Note that the pic sleeve at the top of the chart (kindly supplied by Gert), depicts Subterranean Homesick Blues b/w The Times They Are A-Changin'. In the UK, The Times... was the first Dylan release (CBS 201751) b/w Honey, Just Allow Me One More Chance. Subterranean... was the second single (CBS 201753) b/w She Belongs To Me.

The Essential Bob Dylan is a double CD, 36-track compilation, which has all of the songs mentioned above, with the exception of Honey... as well as Bob's original versions of Mr Tambourine Man, The Mighty Quinn, All Along The Watchtower and You Ain't Goin' Nowhere. Click on picture for full track listing. The album The Times They Are A-Changin' (with the same cover photo as the one at the top of the page) is also available on CD.

DJ Climber:
Don't Make Me Over Dowlands Duncan Johnson
Climbers:
Tommy Twinkle


Alan Field remarks: "Twinkle must have been boy-crazy in those days. As well as Terry and Tommy, she also released a song called Poor Old Johnny, and another called Micky!"

Seems she had a thing about boys with names ending in 'y'. Hopefully, the others met happier fates than Terry.

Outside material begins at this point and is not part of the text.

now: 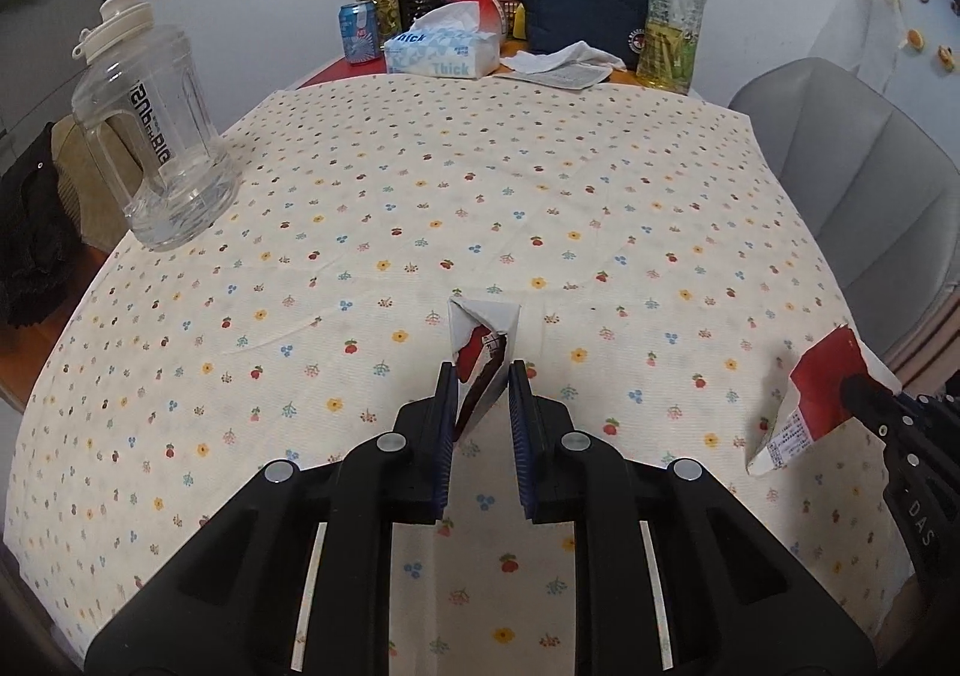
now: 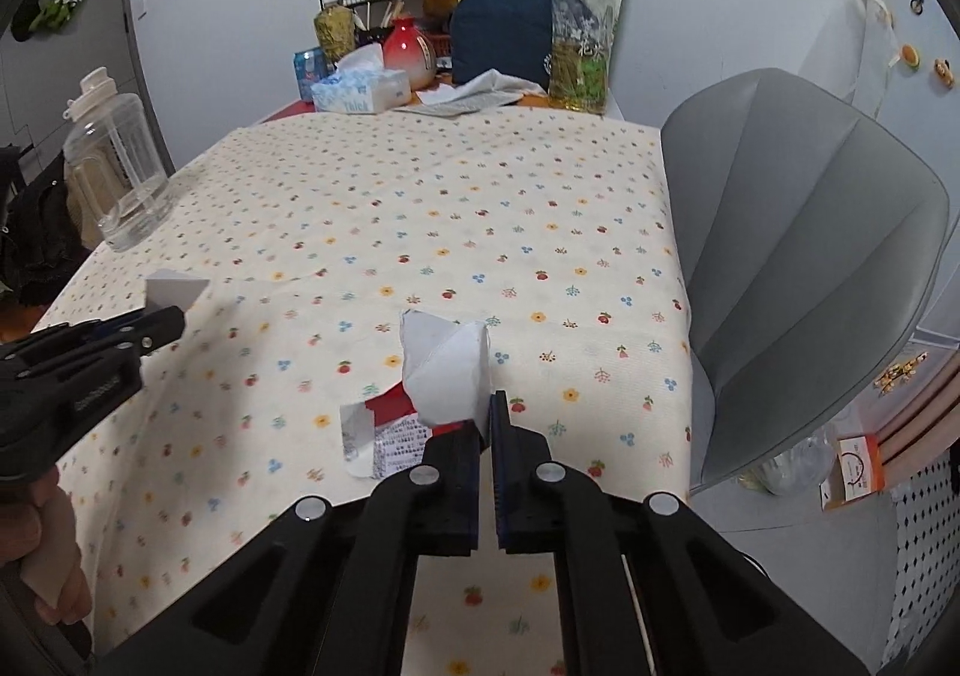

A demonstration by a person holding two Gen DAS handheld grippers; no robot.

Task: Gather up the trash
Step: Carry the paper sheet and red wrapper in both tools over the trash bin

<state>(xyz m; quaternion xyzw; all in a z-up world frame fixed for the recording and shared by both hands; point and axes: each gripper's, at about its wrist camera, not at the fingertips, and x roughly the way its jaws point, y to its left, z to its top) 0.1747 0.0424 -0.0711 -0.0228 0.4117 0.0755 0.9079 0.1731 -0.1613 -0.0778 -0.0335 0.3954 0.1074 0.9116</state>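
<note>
Both grippers grip torn carton scraps above the counter (image 1: 540, 147), which is draped in a cream cloth dotted with small flowers and fruit. Left gripper (image 1: 478, 376) is closed on a small red-and-white carton scrap (image 1: 480, 340), its pads pressing the lower end while the folded white top sticks up past the fingertips. Right gripper (image 2: 487, 412) is clamped nearly flat on a larger torn carton piece (image 2: 444, 370), whose white inner side stands up ahead of the tips and whose red printed flap hangs down to the left of them, just over the cloth. In the left wrist view that same piece shows at the right edge, red with a printed label, held in the other black gripper.

A grey chair (image 2: 798, 268) stands just beside the counter's right edge. On the counter's left edge sits a big clear water jug (image 1: 153, 129) with a white cap. Along the far end, against the wall, stand a navy lunch bag (image 1: 585, 6), a clear bottle of yellowish drink (image 1: 672, 27), a blue-and-white tissue box (image 1: 444, 48), a crumpled white cloth (image 1: 564, 57) lying on a printed sheet, a red-and-white jar (image 1: 480, 3) and a blue can (image 1: 359, 30). A hand (image 2: 42, 544) shows at the lower left of the right wrist view, holding the left gripper's handle.
</note>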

(Right), Twinkle models the 1965 Big L teeshirt

'UK Tops the World'
Hans Knot has kindly provided a clip from 'UK Tops the World', aired during the Dave Dennis Show for today, April 25th 1965 and with the help of Martin van der Ven, has identified the show's theme tune. Swingin' 'Round the World by jazz trumpet player Jonah Jones introduced the 15-minute pre-recordedprogramme, which was sponsored by Miners Make-up and presented by Martin Locke.

Miners is a budget cosmetics range, still popular in the 21st Century. In the Sixties, the company targeted young, female music fans by not only sponsoring pirate radio programmes, but advertised on the back of EMI's Columbia, HMV, Parlophone and Stateside paper record sleeves. With bestsellers the Beatles, Elvis, The Dave Clark Five, Cliff and the Shadows, Herman's Hermits, Billy J. Kramer, Gene Pitney, the Fourmost, the Hollies and Manfred Mann all signed to EMI labels it was a smart move.

Promotions for 'Miners' Hit make-up' featured close-up images of 'dolly bird' faces resembling the top fashion icons of the day, with long fringes and massive eyelashes - er sorry, that should be 'lashes with dizzy dimensions'. The groovy Miners slogans include:
'Big hit now, lips all softly sheeny, POPSTICK's great new colours'.
'Miners for Pop pickers,switched-on colours, lots for eyes, extra hair-wise.'
'Hair goes wild, rich and beautiful. Miners Hair Colour Shampoo.'
and
'Big hit now, lashes with dizzy dimensions, Lash-on fibre mascara with spiral brush.'

One of the adverts featured 'Big M' - "big new shiny lipsticks' (left). Might the Big M (for 'Miners') name have been inspired by Big L?

Morphy Richards had a similar EMI record sleeve campaign promoting their hairdryers via a cartoon strip featuring a character called 'Fran the Fan' a teen obsessed with styling her hair and following a band called The Frantics.Thank to her skills with her hairdryer, Fran gets invited backstage to meet her heroes. Morphy Richards also ran monthly competitions to 'Design a Hairstyle' and win a Marconiphone stereogram worth £55. (I suspect most girls would have preferred a trannie, so they could carry their favourite watery wireless stations around with them.)